> **WHAT YOU SHOULD DO**: If a line in the data below contains the word "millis", copy it out.

> **SOURCE MATERIAL**:

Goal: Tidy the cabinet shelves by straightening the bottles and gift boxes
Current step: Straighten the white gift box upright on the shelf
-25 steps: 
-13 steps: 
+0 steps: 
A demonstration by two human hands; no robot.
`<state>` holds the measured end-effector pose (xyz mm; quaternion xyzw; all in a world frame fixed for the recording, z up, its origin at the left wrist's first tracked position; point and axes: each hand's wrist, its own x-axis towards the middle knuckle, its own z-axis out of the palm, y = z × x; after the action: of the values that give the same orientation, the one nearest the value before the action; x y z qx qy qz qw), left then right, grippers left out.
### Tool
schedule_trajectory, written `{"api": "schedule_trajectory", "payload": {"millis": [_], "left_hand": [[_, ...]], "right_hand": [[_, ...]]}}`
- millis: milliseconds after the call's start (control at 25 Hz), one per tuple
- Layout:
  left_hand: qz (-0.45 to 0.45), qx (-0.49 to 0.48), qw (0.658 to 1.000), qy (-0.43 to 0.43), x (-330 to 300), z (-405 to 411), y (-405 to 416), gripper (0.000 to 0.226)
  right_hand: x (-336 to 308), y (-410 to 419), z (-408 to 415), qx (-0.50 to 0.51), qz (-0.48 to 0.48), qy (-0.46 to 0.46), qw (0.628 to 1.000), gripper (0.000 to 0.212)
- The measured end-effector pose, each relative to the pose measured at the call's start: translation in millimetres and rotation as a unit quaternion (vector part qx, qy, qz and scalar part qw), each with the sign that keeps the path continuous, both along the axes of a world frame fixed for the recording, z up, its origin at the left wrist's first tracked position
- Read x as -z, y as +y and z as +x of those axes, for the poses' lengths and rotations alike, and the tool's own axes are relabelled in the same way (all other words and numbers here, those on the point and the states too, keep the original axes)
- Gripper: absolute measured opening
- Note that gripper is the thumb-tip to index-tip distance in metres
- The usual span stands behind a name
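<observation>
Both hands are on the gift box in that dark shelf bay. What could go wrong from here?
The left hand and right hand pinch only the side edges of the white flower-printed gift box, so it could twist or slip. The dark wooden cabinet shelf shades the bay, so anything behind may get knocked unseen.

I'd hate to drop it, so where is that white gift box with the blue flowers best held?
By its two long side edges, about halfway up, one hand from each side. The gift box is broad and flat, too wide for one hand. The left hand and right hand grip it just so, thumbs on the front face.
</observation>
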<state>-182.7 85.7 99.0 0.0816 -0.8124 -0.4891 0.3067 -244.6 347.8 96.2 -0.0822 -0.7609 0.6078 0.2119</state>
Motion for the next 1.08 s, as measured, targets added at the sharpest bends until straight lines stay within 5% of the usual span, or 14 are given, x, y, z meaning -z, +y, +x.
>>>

> **WRITTEN SOLUTION**:
schedule_trajectory, written `{"api": "schedule_trajectory", "payload": {"millis": [_], "left_hand": [[_, ...]], "right_hand": [[_, ...]]}}`
- millis: milliseconds after the call's start (control at 25 Hz), one per tuple

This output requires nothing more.